Got your P60? Here's how to check if HMRC owes you money
5 min read
Over a million UK workers are overpaying income tax — and most have no idea. These are the five most common reasons your payslip might be taking too much, and how to fix each one.
HMRC estimates that at any given time, over a million UK workers are paying more income tax than they legally owe. The average overpayment is £855. Here are the five most common causes — and what to do about each.
When you start a new job without a P45 from your previous employer, HMRC often puts you on an emergency code (BR or 0T W1). This taxes all your income at 20% from pound one, with no personal allowance. Many workers stay on this code for months without realising.
Fix: Contact HMRC on 0300 200 3300 or update your details in your Personal Tax Account. Provide your previous employer's details and P45 reference if you have it.

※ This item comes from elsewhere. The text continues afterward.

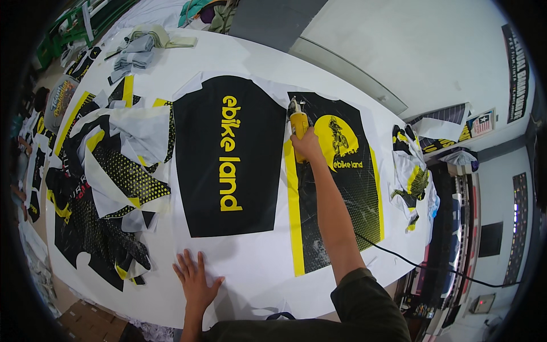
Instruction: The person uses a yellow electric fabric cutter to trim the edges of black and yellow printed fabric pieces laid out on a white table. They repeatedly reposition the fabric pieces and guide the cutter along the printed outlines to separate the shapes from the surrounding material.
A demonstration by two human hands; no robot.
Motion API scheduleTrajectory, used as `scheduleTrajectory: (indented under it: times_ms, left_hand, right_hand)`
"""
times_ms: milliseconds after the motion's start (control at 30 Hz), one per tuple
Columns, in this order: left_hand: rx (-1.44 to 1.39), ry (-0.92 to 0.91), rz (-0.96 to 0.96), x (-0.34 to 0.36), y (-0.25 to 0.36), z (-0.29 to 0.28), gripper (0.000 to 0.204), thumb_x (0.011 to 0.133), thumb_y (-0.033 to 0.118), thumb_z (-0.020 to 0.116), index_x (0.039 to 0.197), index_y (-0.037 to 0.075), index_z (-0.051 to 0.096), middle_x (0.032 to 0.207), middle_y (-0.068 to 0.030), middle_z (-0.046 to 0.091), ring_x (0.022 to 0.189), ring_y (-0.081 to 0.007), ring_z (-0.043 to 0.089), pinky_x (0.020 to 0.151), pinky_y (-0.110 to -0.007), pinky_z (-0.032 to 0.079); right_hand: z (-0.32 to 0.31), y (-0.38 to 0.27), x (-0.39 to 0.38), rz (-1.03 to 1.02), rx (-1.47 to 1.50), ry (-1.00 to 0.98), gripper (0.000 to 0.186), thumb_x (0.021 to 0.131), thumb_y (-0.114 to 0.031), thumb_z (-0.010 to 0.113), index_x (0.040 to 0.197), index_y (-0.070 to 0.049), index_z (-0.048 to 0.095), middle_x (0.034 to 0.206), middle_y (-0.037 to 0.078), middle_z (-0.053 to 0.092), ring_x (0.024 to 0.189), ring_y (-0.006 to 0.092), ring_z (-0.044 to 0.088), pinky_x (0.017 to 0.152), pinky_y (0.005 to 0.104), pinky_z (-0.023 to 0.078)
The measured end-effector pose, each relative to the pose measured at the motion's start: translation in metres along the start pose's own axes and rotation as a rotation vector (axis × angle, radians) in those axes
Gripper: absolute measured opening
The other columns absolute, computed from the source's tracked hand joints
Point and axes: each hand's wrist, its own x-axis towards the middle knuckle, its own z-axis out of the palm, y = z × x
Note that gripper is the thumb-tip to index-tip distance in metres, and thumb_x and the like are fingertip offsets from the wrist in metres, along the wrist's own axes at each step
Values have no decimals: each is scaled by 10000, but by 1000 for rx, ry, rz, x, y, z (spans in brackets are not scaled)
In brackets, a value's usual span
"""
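Observation:
My right hand (308, 145) is wrapped round the yellow body of an electric fabric cutter (298, 126). The cutter's metal head rests at the upper left edge of a printed fabric panel (319, 228), black with a yellow side strip and a yellow round picture. Left of it lies a black sleeve-shaped panel (199, 171) with yellow lettering, printed on white fabric. My left hand (196, 280) lies flat with fingers spread on the white fabric below that panel. Part of the cutter's head is too small to make out.
Cut black, white and yellow fabric pieces (122, 165) are heaped on the left of the white table (239, 51). Folded grey cloth (137, 57) sits at the far left. More scraps (410, 176) lie at the right edge. A black cord (421, 267) runs off rightward.

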Motion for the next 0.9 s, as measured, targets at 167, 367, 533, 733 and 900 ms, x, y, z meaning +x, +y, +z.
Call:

If you had a company car, private health insurance, or other benefit-in-kind that has since ended, HMRC may still be taxing you as if you have it. This reduces your tax-free allowance unnecessarily.

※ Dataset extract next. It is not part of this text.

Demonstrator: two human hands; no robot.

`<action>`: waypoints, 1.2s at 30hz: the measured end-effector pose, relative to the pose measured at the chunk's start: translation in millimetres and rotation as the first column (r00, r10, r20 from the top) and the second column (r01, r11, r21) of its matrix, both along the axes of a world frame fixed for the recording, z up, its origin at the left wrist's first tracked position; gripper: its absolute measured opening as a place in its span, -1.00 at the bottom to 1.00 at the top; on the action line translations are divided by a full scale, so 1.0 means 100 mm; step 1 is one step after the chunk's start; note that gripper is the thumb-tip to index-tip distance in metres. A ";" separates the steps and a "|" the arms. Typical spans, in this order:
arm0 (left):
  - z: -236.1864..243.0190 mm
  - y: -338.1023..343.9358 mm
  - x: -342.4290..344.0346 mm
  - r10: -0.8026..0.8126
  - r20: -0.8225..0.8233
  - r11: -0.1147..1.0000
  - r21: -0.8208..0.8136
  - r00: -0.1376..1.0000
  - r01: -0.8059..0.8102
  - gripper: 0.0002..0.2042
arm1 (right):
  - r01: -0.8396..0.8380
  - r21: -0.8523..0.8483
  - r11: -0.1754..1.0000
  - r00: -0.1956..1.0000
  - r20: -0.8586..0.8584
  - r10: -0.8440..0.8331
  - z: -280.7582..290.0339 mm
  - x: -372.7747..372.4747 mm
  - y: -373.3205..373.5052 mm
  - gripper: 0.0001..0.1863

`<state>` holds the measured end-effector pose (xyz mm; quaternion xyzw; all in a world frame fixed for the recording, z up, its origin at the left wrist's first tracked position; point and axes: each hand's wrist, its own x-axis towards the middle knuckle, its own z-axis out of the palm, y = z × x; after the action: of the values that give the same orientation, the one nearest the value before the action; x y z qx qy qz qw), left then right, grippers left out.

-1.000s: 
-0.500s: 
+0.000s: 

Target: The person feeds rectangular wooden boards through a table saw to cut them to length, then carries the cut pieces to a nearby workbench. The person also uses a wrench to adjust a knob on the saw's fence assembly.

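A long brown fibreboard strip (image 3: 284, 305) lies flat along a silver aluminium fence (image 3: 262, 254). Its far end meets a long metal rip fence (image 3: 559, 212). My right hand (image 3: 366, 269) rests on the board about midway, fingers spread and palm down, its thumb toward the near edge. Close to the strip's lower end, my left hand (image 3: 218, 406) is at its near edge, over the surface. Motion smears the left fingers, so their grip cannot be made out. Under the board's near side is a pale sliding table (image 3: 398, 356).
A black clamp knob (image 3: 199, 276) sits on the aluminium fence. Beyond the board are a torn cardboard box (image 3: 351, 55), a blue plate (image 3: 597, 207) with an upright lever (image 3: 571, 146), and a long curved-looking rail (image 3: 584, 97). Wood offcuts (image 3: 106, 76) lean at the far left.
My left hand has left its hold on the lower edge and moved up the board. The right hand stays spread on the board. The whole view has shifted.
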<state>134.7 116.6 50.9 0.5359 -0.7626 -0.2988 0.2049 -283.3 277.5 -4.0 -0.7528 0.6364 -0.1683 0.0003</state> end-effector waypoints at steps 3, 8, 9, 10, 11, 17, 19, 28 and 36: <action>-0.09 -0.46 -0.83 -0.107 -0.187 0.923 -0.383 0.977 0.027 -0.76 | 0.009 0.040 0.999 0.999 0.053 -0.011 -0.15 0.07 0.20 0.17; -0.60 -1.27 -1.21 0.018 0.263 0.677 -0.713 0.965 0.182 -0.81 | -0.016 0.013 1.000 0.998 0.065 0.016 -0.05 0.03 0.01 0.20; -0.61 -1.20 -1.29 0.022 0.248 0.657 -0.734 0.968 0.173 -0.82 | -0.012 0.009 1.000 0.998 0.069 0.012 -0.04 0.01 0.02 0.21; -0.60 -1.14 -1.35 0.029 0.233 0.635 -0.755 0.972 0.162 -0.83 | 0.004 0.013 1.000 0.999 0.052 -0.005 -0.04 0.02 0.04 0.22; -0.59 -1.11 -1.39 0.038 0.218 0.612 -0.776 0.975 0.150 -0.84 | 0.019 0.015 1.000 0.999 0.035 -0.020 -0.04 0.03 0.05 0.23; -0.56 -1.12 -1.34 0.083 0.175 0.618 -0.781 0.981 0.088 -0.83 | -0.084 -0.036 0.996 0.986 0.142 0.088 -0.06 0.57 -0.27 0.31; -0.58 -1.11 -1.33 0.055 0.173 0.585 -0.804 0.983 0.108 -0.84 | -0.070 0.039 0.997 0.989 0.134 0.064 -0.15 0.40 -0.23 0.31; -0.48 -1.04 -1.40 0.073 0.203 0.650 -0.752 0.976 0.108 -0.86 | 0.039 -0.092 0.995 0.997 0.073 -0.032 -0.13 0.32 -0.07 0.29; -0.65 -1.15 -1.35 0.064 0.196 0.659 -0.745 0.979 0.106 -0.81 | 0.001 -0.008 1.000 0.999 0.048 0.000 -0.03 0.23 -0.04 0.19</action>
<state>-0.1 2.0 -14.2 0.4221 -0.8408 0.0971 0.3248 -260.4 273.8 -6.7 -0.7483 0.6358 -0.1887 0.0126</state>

Fix: Check your coding notice in your Personal Tax Account. If an outdated benefit is listed, report the change to HMRC online.

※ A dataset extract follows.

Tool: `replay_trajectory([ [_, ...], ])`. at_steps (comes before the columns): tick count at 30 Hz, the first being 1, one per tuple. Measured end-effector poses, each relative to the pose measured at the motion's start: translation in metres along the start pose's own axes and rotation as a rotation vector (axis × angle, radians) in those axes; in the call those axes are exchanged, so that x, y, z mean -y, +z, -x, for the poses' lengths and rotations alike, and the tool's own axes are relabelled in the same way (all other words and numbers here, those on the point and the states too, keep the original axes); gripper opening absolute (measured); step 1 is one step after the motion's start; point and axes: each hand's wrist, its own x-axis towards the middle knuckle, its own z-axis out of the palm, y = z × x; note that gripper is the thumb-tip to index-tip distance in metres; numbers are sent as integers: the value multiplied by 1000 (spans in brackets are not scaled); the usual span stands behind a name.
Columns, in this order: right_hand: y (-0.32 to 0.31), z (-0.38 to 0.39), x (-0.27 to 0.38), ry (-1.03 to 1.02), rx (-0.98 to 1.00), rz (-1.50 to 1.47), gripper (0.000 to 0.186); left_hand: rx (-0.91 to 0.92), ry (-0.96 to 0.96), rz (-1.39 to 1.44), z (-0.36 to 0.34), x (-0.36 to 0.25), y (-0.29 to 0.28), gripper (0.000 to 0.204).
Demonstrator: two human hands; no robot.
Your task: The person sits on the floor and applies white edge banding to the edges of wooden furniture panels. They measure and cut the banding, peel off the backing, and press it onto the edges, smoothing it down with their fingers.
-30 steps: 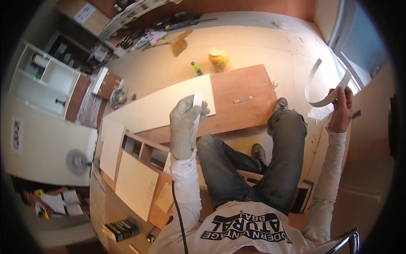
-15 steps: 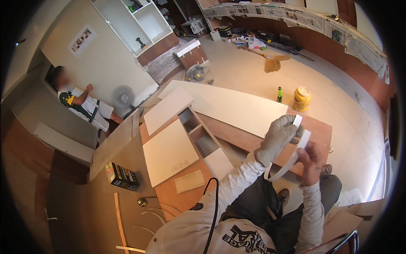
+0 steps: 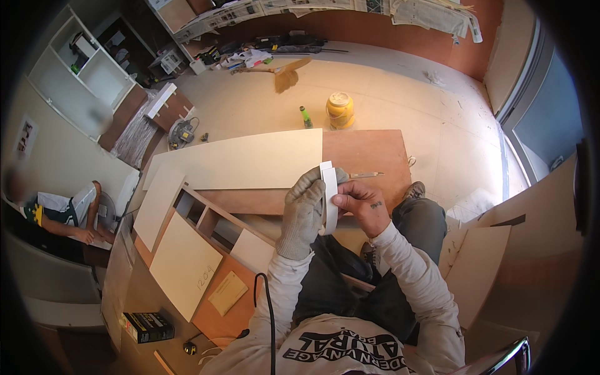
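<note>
Both hands' grip holds white strip [image 3: 329,197] upright, lengthwise vertical.

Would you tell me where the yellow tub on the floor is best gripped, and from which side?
Probably from above. The yellow tub stands upright with its lid on top, so a hand could come straight down and clasp the round wall just under the lid, staying on the side away from the green bottle close beside it.

A flat black box [image 3: 147,327] with a pale label lies near left on the floor. A yellow tub [image 3: 340,110] with a lighter lid stands far centre on the floor, a small green bottle [image 3: 305,117] just left of it. A white poster [image 3: 25,137] hangs on the left wall.
</note>
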Motion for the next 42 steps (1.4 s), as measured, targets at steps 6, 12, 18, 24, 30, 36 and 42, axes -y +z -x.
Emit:
replay_trajectory([
  [6, 9, 7, 1, -15, -89, -8, 16, 13, -37, -87, 9, -8, 8, 32],
  [12, 2, 3, 2, 67, -81, -23, 21, 34, -63, -160, 12, -5, 4, 29],
  [18, -1, 12, 12, -254, -150, 369, 27, 22, -25, -161, 19, -7, 7, 28],
  [24, 5, 13, 30, -731, -126, 684, 41, -80, -147, -242, 31, -14, 11, 38],
  [30, 9, 15, 31, -777, -154, 881, 39, -14, -69, -119, 29, -3, 10, 36],
  [36, 15, 15, 29, -822, -191, 928, 32, -103, -142, -154, 29, -3, 10, 32],
  [42, -8, 16, 34, -496, 27, 563, 20, -19, -291, -107, 33, -1, -7, 32],
])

HMRC adjusts your PAYE code to collect estimated savings interest tax in advance. If you've moved savings into an ISA, spent savings, or interest rates have fallen, the estimate can be far too high.
Fix: Log into your Personal Tax Account, check the savings interest estimate, and update it with the correct current-year figure.
Many workers are entitled to tax relief they've never claimed: uniform allowance, professional subscriptions (BMA, NMC, etc.), working from home allowance (before its abolition in April 2026), mileage relief, and tools. All of these should reduce your tax bill but won't appear automatically.
Fix: Claim through your Personal Tax Account or through a Self Assessment return. Reliefs can be backdated 4 years.
If you have two jobs or a pension alongside employment, HMRC must split your personal allowance correctly between them. It often doesn't — leaving one source taxed at 20% from pound one unnecessarily.
Fix: Contact HMRC and ask them to split your allowance across your income sources in proportion to each income. This is a simple adjustment that HMRC makes routinely.
Use our Overpaying Tax Calculator to check whether your current deductions match what they should be based on your gross salary and tax code.
Yes. For PAYE workers, HMRC sends a P800 if it detects an overpayment. You can also claim through your Personal Tax Account or by writing to HMRC at Pay As You Earn, HM Revenue and Customs, BX9 1AS.